YOUR ASSIGNMENT
Each line below should be restated word for word.

GIVEN DATA
=== Section Start ===
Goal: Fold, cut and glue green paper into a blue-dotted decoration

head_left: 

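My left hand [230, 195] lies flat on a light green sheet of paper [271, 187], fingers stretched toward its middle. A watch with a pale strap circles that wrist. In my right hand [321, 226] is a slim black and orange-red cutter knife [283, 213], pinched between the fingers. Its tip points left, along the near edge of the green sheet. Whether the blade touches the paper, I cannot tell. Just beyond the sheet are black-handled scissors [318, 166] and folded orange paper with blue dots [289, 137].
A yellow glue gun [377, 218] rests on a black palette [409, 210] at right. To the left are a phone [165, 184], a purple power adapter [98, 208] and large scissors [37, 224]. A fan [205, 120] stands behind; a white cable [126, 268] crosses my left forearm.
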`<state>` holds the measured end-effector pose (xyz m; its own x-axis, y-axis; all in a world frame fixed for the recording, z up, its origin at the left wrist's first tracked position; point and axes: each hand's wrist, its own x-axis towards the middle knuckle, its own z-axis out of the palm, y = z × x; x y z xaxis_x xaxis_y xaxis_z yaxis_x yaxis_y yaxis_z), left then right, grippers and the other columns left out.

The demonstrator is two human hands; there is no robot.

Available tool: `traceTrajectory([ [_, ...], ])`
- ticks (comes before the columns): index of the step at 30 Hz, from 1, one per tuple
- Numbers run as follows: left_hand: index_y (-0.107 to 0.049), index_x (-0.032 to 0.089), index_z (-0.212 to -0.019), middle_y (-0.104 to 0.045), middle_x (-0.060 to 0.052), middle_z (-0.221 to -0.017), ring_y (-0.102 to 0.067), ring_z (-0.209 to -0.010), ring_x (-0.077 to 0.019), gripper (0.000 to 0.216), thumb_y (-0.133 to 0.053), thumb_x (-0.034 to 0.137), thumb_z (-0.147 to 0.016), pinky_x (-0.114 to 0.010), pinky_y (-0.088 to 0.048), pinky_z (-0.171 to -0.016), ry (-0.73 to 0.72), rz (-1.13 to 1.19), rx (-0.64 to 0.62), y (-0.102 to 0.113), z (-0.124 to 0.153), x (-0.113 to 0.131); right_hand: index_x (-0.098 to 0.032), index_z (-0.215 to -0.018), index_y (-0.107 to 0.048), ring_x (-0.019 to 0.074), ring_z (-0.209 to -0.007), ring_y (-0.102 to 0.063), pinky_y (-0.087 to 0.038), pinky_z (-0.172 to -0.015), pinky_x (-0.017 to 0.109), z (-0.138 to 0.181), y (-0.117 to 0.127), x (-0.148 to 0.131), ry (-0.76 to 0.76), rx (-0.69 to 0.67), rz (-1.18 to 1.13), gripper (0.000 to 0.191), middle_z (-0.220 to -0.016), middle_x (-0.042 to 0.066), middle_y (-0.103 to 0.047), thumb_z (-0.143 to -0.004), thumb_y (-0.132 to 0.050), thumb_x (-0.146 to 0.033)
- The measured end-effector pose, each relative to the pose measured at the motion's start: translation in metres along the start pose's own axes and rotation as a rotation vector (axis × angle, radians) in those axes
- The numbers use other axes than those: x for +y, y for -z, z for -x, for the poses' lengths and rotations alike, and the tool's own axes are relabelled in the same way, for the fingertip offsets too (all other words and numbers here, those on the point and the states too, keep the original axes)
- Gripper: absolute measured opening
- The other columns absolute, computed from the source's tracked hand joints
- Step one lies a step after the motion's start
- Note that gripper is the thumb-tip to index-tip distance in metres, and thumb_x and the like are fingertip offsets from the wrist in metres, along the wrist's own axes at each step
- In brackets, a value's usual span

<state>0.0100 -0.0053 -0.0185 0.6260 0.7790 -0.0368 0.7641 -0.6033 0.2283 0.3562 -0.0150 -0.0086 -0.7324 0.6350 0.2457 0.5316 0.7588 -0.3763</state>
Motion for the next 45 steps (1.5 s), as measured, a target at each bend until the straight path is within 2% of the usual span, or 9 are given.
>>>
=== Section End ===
YOUR SOLUTION
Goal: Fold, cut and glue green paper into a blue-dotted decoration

head_left: 

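My left hand [230, 195] lies flat on a light green sheet of paper [271, 187], fingers stretched toward its middle. A watch with a pale strap circles that wrist. In my right hand [321, 226] is a slim black and orange-red cutter knife [283, 213], pinched between the fingers. Its tip points left, along the near edge of the green sheet. Whether the blade touches the paper, I cannot tell. Just beyond the sheet are black-handled scissors [318, 166] and folded orange paper with blue dots [289, 137].
A yellow glue gun [377, 218] rests on a black palette [409, 210] at right. To the left are a phone [165, 184], a purple power adapter [98, 208] and large scissors [37, 224]. A fan [205, 120] stands behind; a white cable [126, 268] crosses my left forearm.
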`<state>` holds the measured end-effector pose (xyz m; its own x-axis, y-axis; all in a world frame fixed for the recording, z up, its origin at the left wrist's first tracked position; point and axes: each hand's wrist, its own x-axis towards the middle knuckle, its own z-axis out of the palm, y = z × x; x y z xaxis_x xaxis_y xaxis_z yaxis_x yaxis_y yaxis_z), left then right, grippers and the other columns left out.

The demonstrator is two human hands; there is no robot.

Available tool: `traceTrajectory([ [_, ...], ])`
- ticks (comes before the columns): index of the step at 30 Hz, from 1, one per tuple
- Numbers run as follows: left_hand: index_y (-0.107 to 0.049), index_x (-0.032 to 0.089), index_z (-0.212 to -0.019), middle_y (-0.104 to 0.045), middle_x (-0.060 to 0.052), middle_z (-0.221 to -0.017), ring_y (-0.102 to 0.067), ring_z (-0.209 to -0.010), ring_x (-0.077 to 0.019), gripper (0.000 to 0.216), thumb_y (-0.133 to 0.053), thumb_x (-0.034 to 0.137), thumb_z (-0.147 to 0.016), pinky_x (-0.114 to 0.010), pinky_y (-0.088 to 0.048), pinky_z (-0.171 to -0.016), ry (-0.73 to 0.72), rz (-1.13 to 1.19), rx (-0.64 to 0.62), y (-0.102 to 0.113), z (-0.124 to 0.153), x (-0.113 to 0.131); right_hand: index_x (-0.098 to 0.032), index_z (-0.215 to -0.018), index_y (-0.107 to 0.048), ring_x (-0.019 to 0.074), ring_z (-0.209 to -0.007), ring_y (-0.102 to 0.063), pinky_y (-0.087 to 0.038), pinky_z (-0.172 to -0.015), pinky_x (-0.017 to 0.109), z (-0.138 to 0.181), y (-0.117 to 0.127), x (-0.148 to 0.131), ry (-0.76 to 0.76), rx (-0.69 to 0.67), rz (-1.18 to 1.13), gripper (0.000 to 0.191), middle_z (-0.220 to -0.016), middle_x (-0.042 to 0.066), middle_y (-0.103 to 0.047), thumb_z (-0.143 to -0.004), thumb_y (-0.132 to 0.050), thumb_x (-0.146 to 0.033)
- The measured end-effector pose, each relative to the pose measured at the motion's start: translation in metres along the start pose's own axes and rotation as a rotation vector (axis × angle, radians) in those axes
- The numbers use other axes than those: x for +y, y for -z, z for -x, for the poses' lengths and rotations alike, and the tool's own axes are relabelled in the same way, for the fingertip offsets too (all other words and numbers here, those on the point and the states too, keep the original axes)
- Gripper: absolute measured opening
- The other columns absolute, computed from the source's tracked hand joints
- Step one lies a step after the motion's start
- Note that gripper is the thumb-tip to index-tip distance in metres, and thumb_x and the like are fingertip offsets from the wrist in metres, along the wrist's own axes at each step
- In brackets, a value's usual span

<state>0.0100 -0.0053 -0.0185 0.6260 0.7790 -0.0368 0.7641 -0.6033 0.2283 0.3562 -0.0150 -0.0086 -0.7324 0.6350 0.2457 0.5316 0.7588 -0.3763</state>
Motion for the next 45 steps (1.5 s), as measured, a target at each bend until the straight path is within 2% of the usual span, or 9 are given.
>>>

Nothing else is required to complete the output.